Alexander Martin (1740-2 November 1807) was Governor of North Carolina from 22 April 1782 to 13 May 1785 (succeeding Thomas Burke and preceding Richard Caswell) and from 17 December 1789 to 14 December 1792 (succeeding Samuel Johnston and preceding Richard Dobbs Spaight). He also served in the US Senate from 4 March 1793 to 4 March 1799, succeeding Johnston and preceding Jesse Franklin. He was a member of the Democratic-Republican Party.
Biography[]
Alexander Martin was born in Hunterdon County, New Jersey in 1740, and he moved to Salisbury, North Carolina after graduating from Princeton. While serving as a justice of the peace in North Carolina, he was beaten and whipped by rebels during the War of the Regulation. In 1774, he became judge of the Salisbury district, and he served as a colonel in Richard Caswell's militia during the American Revolutionary War.

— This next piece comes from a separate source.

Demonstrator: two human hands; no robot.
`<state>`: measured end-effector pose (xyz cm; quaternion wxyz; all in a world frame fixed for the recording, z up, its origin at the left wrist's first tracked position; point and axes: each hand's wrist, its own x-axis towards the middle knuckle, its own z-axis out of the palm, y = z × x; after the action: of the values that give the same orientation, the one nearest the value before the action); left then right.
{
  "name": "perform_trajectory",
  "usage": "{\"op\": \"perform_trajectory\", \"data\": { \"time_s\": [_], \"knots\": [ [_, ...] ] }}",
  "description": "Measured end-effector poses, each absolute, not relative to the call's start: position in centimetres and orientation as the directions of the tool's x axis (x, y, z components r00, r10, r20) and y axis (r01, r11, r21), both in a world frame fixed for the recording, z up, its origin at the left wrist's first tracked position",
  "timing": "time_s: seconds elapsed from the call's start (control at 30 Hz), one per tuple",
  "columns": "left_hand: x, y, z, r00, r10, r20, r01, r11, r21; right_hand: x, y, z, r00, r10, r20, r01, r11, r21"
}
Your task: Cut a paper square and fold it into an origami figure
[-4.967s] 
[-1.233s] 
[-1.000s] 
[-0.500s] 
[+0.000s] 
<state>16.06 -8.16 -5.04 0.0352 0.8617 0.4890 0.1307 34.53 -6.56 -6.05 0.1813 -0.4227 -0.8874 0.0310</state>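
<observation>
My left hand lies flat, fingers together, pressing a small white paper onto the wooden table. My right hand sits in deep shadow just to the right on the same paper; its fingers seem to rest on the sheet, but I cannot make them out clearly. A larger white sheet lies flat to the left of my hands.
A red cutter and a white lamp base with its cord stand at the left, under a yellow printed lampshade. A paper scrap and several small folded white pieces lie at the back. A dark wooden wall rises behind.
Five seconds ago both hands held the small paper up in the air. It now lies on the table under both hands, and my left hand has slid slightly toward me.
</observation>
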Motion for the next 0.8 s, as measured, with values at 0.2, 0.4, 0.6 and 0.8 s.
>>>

In 1778, he was elected to the North Carolina Senate, and he served as Governor from 1782 to 1785 and from 1789 to 1792. From 1793 to 1799, Martin served in the US Senate as a member of the Federalist Party; however, he always voted in favor of the Democratic-Republican Party and against the Federalists, although he voted for all of the Alien and Sedition Acts. In 1799, having lost the support of the Federalists, he was voted out of the Senate, and he died in 1807.